In addition, "[b]efore the Commission makes findings of fact, it `must consider and evaluate all of the evidence. Although the Commission may choose not to believe the evidence after considering it, it may not wholly disregard or ignore competent evidence.'" File v. Norandal USA, Inc., 232 N.C. App. 397, 400, 754 S.E.2d 202, 205 (2014) (citation omitted). It would have been improper for the Commission not to have considered "the entire record" before making its determinations. Further, the Commission is not required to make specific findings indicating the evidence it is not relying on. Bryant v. Weyerhaeuser Co., 130 N.C. App. 135, 139, 502 S.E.2d 58, 62 (1998). Finally, "findings of fact which are supported by competent evidence are conclusive on appeal, even though other incompetent evidence may have been improperly admitted." Kennedy, 101 N.C. App. at 33, 398 S.E.2d at 682 (citation omitted).
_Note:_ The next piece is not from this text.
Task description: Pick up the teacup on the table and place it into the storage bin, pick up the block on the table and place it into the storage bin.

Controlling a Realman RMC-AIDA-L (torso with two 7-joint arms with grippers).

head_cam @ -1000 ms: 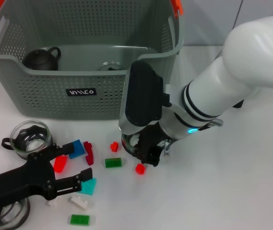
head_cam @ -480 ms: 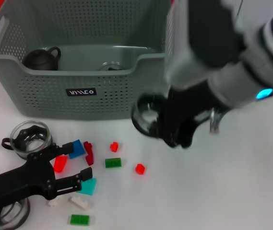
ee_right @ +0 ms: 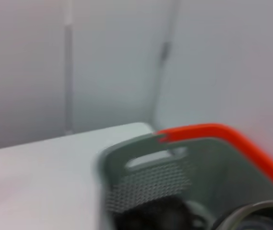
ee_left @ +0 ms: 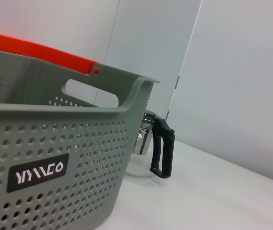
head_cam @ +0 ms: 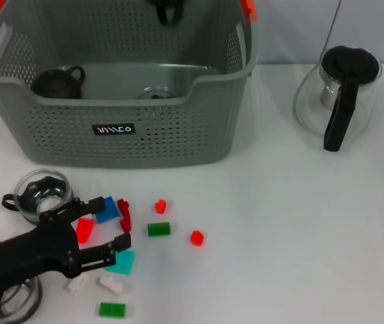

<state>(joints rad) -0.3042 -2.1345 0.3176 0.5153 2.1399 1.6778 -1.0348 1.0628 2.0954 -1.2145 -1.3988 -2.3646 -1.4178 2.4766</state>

This argument is without merit.
C. Findings of Fact
Plaintiffs contest certain findings of fact, in whole or in part.29 Our review is limited to "whether the findings of fact are supported by competent evidence[.]" Penegar, ___ N.C. App. at ___, 815 S.E.2d at 394 (citation omitted). Uncontested findings are binding on appeal. Id. We include as "unchallenged" many findings of fact that Plaintiffs purport to challenge on appeal—because Plaintiffs' "challenges" to these findings are not based on any alleged insufficiency of supporting evidence. Id.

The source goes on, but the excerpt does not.